The Tories at last recognise their big problem
April 15th, 2010- So we’re all in it together, as the tories keep repeating. When Osborne first declared this ( repeatedly) at the tory party conference, my first reaction was that this was a barely veiled attempt to slough off the banks’ multi-billion crimes of recklessness on to the rest of us, and notably the public sector in terms of pay cuts and massive loss of jobs. Whilst that is obviously true, I think a deeper significance in this praying in aid the rest of us is now becoming clear.
The new tory mantra is now ‘There is such a thing as society, but it is not the same as the state’. Well, maybe it’s good to see Mrs. Thatcher’s political cadaver finally dead and buried, but it’s not as simple as that. You really can’t continue to say that everyone should look after himself or herself, that individualism is rampant, that markets are about maximizing self-interest, and then say, as the tories repeatedly did at their Battersea Power Station send-off yesterday, that we need ‘national effort’, ‘new economic models’ (so capitalism or neo-liberalism won’t do any more – tory shock horror!), and ‘collective endeavour’.
So how are the tories managing this ideological gymnastics? By making a distinction between the State and the ‘Big Society’ (whatever that is). But then what’s the point of this distinction (if, that is, you can understand it)? The real point here is that the tories have been brought, reluctant and sullen, to recognise that social, not to say collective, responsibility is a key ingredient in any half-decent and civilised society. If society is broken, as Cameron keeps on insisting, it’s because of the Thatcherite onslaught in favour of unabashed selfishness.
The other problem the Tories have is with the other side of the equation. Between gritted teeth they’ll admit that action to limit the huge downsides of Britain’s unadulterated class system is needed, but they don’t want the State involved at any cost. Partly that’s because they’ve always wanted to shrink the State, to reduce their own taxes, but even more it’s because the State is the one effective instrument of making sure things actually happen. Leave it to Lady Bountiful, leave it to charity (preferably with some nice tax breaks), leave it to voluntary activity, and we can just do our token bit for the lower classes.
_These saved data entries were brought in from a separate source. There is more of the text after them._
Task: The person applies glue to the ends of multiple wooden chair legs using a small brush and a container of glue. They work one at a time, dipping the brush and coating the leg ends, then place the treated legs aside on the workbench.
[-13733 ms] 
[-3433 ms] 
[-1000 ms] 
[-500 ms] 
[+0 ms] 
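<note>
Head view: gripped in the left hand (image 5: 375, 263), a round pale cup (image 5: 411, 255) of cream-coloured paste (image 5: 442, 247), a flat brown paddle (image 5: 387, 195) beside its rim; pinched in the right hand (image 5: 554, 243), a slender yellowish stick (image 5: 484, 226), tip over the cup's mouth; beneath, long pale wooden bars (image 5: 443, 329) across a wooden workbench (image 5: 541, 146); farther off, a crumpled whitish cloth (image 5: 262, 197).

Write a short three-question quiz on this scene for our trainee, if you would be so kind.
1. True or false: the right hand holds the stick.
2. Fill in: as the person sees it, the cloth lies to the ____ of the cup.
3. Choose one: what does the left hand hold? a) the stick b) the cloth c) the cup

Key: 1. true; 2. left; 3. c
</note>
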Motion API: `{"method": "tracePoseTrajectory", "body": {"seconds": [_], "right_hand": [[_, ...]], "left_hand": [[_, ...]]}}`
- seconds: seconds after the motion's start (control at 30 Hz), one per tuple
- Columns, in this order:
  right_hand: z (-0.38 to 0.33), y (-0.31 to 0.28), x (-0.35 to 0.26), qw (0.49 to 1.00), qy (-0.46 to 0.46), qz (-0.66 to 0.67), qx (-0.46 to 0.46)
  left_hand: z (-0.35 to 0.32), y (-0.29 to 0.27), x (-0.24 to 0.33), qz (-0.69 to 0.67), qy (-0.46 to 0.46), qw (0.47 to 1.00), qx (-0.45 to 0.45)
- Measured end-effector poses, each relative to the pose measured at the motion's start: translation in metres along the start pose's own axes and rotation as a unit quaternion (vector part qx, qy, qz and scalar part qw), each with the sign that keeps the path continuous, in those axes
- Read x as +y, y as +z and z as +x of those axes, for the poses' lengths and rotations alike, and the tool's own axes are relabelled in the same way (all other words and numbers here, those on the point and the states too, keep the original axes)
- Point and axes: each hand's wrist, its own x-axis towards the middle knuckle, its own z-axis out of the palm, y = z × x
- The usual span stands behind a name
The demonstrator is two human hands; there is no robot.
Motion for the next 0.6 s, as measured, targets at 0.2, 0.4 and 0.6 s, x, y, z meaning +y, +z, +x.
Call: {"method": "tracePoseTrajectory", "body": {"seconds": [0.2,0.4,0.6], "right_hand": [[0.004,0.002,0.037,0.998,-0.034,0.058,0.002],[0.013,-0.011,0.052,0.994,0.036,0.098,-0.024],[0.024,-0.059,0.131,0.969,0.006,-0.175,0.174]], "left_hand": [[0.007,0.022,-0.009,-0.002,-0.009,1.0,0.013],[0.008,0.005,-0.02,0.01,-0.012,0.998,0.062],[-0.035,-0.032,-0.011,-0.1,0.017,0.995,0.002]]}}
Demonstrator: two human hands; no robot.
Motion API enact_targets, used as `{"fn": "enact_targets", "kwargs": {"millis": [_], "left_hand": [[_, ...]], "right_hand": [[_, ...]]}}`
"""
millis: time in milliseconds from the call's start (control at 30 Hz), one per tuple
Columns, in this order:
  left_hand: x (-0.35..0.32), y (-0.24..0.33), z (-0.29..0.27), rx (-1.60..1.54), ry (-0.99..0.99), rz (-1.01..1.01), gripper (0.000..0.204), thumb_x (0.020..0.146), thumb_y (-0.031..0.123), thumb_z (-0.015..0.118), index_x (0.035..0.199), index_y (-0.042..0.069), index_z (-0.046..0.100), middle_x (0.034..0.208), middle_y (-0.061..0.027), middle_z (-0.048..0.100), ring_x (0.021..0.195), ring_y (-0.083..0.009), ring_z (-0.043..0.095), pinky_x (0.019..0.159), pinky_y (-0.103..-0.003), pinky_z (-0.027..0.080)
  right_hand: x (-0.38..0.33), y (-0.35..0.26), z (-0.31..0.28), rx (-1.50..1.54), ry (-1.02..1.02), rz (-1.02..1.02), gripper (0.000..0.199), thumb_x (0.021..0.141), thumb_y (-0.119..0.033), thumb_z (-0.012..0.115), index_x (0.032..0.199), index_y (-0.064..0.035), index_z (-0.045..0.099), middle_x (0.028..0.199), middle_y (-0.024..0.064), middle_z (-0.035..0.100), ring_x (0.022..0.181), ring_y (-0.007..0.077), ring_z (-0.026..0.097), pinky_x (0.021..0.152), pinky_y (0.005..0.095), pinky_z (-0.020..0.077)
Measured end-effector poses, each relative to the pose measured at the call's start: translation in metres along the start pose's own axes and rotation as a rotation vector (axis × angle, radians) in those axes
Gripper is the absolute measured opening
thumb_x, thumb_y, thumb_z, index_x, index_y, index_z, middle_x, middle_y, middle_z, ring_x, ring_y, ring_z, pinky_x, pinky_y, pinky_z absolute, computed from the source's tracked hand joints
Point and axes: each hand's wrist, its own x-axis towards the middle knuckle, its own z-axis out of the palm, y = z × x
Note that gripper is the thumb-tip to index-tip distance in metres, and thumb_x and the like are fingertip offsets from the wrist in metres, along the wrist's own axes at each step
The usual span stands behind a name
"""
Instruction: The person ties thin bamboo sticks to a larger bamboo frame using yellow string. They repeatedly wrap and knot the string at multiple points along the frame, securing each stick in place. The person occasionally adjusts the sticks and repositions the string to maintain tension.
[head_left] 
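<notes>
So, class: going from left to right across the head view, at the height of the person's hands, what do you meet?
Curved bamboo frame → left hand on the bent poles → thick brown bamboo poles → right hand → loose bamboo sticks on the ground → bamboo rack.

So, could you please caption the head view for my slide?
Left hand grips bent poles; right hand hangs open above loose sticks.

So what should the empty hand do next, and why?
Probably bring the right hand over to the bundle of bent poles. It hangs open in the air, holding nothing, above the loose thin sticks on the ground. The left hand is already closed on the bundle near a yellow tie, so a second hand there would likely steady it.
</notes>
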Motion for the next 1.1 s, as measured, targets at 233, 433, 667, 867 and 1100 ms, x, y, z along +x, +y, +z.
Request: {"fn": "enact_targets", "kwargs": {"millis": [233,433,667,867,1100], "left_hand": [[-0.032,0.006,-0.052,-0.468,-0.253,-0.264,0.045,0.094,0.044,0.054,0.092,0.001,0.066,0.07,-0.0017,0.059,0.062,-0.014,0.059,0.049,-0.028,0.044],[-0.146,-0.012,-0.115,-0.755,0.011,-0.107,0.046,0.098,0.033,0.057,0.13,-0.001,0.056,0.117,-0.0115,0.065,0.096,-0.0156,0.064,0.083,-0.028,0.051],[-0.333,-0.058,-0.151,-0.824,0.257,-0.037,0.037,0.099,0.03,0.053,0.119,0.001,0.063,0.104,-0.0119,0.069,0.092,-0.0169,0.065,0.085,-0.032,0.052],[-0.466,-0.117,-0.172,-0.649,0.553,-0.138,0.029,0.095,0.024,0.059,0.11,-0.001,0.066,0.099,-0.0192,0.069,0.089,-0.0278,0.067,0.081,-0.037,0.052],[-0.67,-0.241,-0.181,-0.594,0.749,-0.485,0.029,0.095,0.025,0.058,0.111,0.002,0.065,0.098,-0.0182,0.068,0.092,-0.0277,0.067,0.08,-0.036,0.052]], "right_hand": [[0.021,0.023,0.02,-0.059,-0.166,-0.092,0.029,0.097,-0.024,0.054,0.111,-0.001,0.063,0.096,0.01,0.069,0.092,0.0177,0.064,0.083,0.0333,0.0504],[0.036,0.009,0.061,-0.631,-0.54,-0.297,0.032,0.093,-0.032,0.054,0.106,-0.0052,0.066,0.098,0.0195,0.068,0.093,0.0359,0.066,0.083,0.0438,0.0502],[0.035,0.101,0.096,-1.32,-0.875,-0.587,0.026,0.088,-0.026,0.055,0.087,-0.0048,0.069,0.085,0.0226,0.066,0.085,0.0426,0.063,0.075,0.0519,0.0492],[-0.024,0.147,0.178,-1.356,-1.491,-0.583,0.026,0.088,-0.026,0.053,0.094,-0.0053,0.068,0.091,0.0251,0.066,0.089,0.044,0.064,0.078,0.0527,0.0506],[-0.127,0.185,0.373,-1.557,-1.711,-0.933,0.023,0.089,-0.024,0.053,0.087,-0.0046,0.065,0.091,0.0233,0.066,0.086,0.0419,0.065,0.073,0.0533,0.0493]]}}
Without the State there is no enforcement, no assurance of outcomes, just a tingling of the charitable impulse, but never enough to be anything like affective.
Now wonder the Tories are in a conceptual mess. Neo-liberal selfishness has run its course, they’ve been forced to see the need for social action, but the one thing they’ll never concede is a strong State which alone can make that social action effective.